# Contradiction in variation of conductance and conductivity on dilution

I do conceptually understand that on dilution conductivity decreases and conductance increases but if we look at the formula of conductivity, a contradiction seems to arise.

$$\kappa=GG^*$$ where $$\kappa$$ is conductivity, $$G$$ is conductance and $$G^*$$ is cell constant.

It appears that on dilution if conductivity decreases then conductance should also decrease which is obviously wrong. Where is the problem?

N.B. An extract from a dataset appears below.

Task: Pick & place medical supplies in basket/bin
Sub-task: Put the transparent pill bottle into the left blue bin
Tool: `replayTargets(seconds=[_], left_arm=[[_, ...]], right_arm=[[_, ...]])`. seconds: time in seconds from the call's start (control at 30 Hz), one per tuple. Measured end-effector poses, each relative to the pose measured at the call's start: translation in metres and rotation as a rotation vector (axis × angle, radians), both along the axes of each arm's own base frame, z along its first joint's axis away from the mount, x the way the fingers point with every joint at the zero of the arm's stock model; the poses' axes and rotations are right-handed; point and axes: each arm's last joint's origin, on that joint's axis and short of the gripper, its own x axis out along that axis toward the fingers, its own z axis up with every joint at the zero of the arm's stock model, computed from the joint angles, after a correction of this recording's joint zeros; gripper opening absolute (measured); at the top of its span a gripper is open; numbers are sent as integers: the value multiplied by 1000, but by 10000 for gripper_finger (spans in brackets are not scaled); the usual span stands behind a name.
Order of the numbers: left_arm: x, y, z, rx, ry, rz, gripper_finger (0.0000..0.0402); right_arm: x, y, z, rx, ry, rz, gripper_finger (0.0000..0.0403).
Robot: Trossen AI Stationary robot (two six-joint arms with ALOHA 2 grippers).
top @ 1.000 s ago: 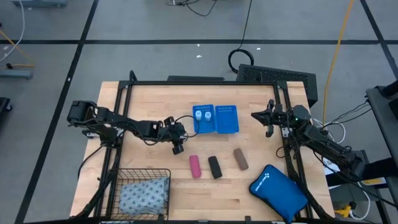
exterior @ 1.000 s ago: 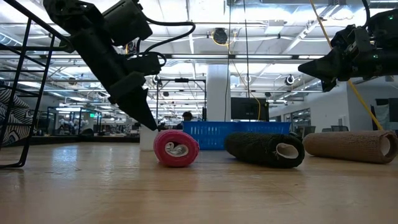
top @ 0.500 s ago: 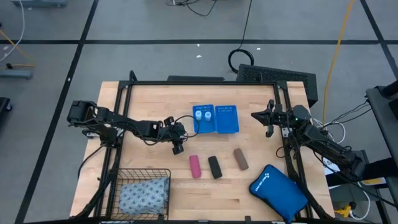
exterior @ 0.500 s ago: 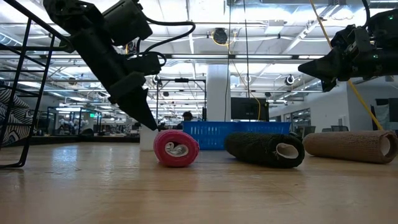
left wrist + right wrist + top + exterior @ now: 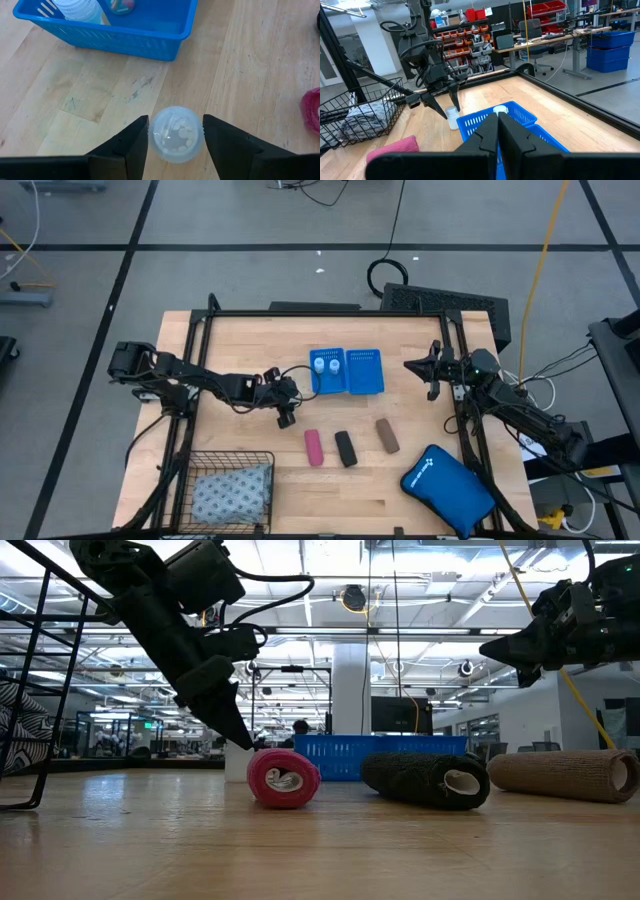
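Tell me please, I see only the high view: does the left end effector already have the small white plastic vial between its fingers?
Observer: Yes. The left wrist view shows the left end effector open, with one finger on each side of the small white plastic vial.
Operator: Is the vial lifted?
Observer: No. In the low view it stands upright on the wooden table, behind the small pink roll.
Operator: And the right end effector?
Observer: Its own wrist view shows the right end effector shut.

Left gripper (image 5: 175,137) reached low over mid-table from the left edge, fingers (image 5: 127,145) spread either side of a white vial (image 5: 176,135). Right gripper (image 5: 432,375) held raised near the right edge, fingers pressed together.
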Motion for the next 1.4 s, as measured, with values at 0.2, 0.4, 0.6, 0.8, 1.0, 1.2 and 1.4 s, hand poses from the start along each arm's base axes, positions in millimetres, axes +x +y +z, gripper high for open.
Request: replayTargets(seconds=[0.2,0.4,0.6,0.8,1.0,1.2,1.4], left_arm=[[0,0,0,0,0,1,198],[0,0,0,-1,0,1,198],[0,0,0,-1,0,1,198],[0,0,0,0,0,0,194],[0,0,0,0,-2,0,140],[1,0,3,-19,-35,22,139],[10,0,22,-17,-107,17,152]], right_arm=[[0,0,0,0,0,0,4],[0,0,0,0,0,0,4],[0,0,0,0,0,0,4],[0,0,0,0,0,0,4],[0,0,0,0,0,0,4],[0,0,0,0,0,0,4],[0,0,0,0,0,1,4]])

• Very interesting question. I don't know the exact answer,but the reasoning may help. The $G^*$ also changes with dilution. Suppose you have a cube of volume V and of side area A and edge length L. So $G^*$ = L/A and electrolyte is filled in the cube. So for dilution cube volume should increase suppose it to be 2V after dilution. Then for constant separation between plates(L) area of plates become 2A. Thus new $G^{*'}$ become $G^*/2$. The new $G'$ is somewhat less than $2G$, so overall $\kappa$ decreases.
– Manu
Commented May 14, 2020 at 10:02
• So here I assume that for dilution, plate separation remain same and only the plate area increases which causes lowering of cell constant. I don't know the reasoning behind this assumption. Perhaps there could be some different reasoning behind the observation of lowering of $\kappa$, if this assumption is not correct!
– Manu
Commented May 14, 2020 at 10:06

With the dilution, both conductance and conductivity ( specific conductance ) proportionally decreases, bound by the conductometer cell constant $$G^* = \dfrac{\kappa }{ G}$$.
What increases is molar conductivity $$\Lambda_\mathrm{m}= \dfrac{\kappa }{ c}$$ toward its infinite dilution value by the Kohlrausch equation $$\Lambda_\text{m} =\Lambda_\text{m}^\circ - K\sqrt{c} = \alpha f_\lambda \Lambda_\text{m}^\circ$$.